## Your task:
Without changing a word, repeat the data, and include no pictures.

## Source data:

· · · ·

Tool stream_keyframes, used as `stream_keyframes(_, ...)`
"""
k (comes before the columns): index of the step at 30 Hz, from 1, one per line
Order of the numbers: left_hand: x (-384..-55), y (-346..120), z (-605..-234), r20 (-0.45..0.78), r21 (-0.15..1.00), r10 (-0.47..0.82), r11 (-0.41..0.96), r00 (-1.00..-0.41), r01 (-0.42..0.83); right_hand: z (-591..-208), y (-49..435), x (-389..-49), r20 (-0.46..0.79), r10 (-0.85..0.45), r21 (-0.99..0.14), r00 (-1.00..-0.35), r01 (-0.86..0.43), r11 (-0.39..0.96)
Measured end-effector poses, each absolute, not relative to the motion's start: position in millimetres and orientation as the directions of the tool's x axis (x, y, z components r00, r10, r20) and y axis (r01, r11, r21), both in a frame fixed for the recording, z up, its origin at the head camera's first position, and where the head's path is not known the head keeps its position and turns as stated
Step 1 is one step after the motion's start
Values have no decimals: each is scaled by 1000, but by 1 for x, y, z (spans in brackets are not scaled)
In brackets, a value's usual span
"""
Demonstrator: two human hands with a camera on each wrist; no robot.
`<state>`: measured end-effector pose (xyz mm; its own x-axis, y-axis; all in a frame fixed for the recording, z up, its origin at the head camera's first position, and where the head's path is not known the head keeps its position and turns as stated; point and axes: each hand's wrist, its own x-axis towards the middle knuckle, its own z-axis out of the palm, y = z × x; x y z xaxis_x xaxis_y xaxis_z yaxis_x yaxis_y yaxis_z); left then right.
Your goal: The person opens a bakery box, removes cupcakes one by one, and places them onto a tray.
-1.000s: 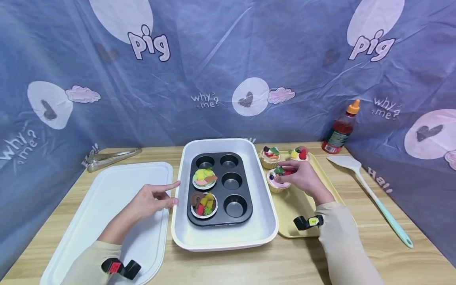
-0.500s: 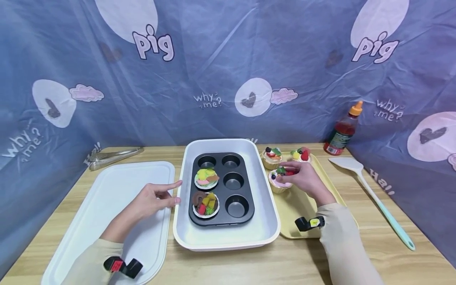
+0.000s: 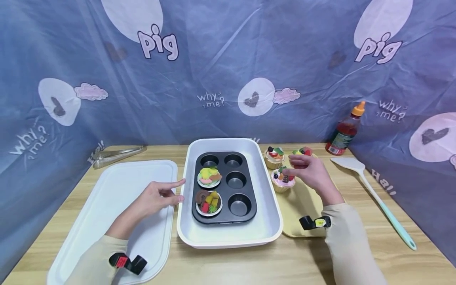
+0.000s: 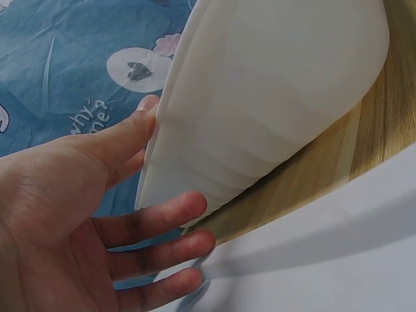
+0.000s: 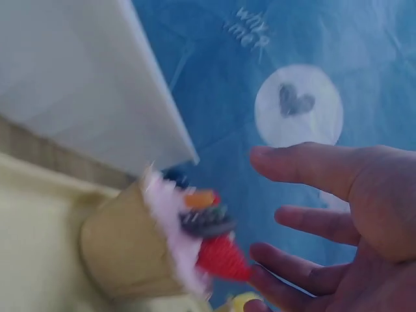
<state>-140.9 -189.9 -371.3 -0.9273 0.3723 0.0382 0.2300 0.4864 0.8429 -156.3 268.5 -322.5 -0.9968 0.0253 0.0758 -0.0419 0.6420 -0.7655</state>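
Note:
My right hand [image 3: 312, 176] hovers with spread fingers just above a pink-frosted cupcake [image 3: 279, 183] on the yellow tray [image 3: 297, 215]. In the right wrist view a gap shows between the thumb and that cupcake's berry and biscuit topping [image 5: 211, 221]. Two more cupcakes stand behind it: one with strawberry slices [image 3: 274, 155], the other partly covered by my fingers. My left hand [image 3: 153, 200] touches the left rim of a deep white pan [image 3: 276, 206] with thumb and extended fingers. Inside that pan lies a black muffin tin [image 3: 222, 220]; a green-frosted cupcake [image 3: 209, 176] and a chocolate cupcake [image 3: 209, 203] fill two left cups.
A flat white tray [image 3: 117, 194] lies at left, partly under my left forearm, with metal tongs [image 3: 117, 155] behind it. A sauce bottle [image 3: 344, 132] stands at back right. Along the right side lies a spatula [image 3: 382, 206]. A printed cloth [image 3: 221, 71] closes off the back.
My right hand lets go of the pink-frosted cupcake and rises slightly away to the right, its fingers spreading. The left hand stays at the pan's rim. The head view shifts slightly.

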Motion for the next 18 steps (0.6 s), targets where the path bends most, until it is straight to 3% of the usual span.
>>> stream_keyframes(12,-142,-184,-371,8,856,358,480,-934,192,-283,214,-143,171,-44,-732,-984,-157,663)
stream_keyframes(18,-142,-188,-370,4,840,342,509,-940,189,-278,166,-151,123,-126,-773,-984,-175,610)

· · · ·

## Task answer:
Tool stream_keyframes, used as `stream_keyframes(_, ...)`
"""
k (comes before the columns): index of the step at 30 Hz, from 1, one per line
Order of the numbers: left_hand: x (-384..-55), y (-346..120), z (-605..-234), r20 (-0.45..0.78), r21 (-0.15..1.00), r10 (-0.47..0.82), r11 (-0.41..0.96), r00 (-1.00..-0.41), r01 (-0.42..0.83); right_hand: z (-591..-208), y (-49..435), x (-389..-49), r20 (-0.46..0.79), r10 (-0.85..0.45), r21 (-0.99..0.14), r00 (-1.00..-0.35), r01 (-0.86..0.43), r11 (-0.39..0.96)
Measured end-effector poses, each absolute, not relative to the motion's start: position in millimetres and orientation as the directions of the tool's x axis (x, y, z components r00, r10, r20) and y axis (r01, r11, r21), both in a frame fixed for the recording, z up, its origin at the head camera's first position, and where the head's path is not known the head keeps its position and turns as stated
Step 1 is one step after the motion's start
Values have no decimals: each is scaled by 1000, but by 1 for x, y, z (spans in brackets are not scaled)
In brackets, a value's usual span
"""
Demonstrator: two human hands with a camera on each wrist; no robot.
`<state>`: measured end-effector pose (xyz mm; its own x-axis, y-axis; all in a frame fixed for the recording, z up, its origin at the head camera's first position, and where the head's path is not known the head keeps its position and turns as stated; point and axes: each hand's wrist, its own x-axis towards the middle knuckle, its own z-axis out of the palm, y = z × x; x y z xaxis_x xaxis_y xaxis_z yaxis_x yaxis_y yaxis_z); left then right.
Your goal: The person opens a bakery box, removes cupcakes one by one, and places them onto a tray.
-1.000s: 
-0.500s: 
+0.000s: 
+0.000s: 
+0.000s: 
<state>-140.9 -189.9 -371.3 -0.9273 0.3723 0.0382 0.2300 0.4864 0.8429 -156.3 268.5 -322.5 -0.9968 0.0253 0.0758 -0.0419 0.6420 -0.7655</state>
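Note:
My right hand [image 3: 312, 176] hovers with spread fingers just above a pink-frosted cupcake [image 3: 279, 183] on the yellow tray [image 3: 297, 215]. In the right wrist view a gap shows between the thumb and that cupcake's berry and biscuit topping [image 5: 211, 221]. Two more cupcakes stand behind it: one with strawberry slices [image 3: 274, 155], the other partly covered by my fingers. My left hand [image 3: 153, 200] touches the left rim of a deep white pan [image 3: 276, 206] with thumb and extended fingers. Inside that pan lies a black muffin tin [image 3: 222, 220]; a green-frosted cupcake [image 3: 209, 176] and a chocolate cupcake [image 3: 209, 203] fill two left cups.
A flat white tray [image 3: 117, 194] lies at left, partly under my left forearm, with metal tongs [image 3: 117, 155] behind it. A sauce bottle [image 3: 344, 132] stands at back right. Along the right side lies a spatula [image 3: 382, 206]. A printed cloth [image 3: 221, 71] closes off the back.
My right hand lets go of the pink-frosted cupcake and rises slightly away to the right, its fingers spreading. The left hand stays at the pan's rim. The head view shifts slightly.
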
Motion for the next 18 steps (0.6 s), targets where the path bends most, until it is straight to 3% of the usual span.
>>> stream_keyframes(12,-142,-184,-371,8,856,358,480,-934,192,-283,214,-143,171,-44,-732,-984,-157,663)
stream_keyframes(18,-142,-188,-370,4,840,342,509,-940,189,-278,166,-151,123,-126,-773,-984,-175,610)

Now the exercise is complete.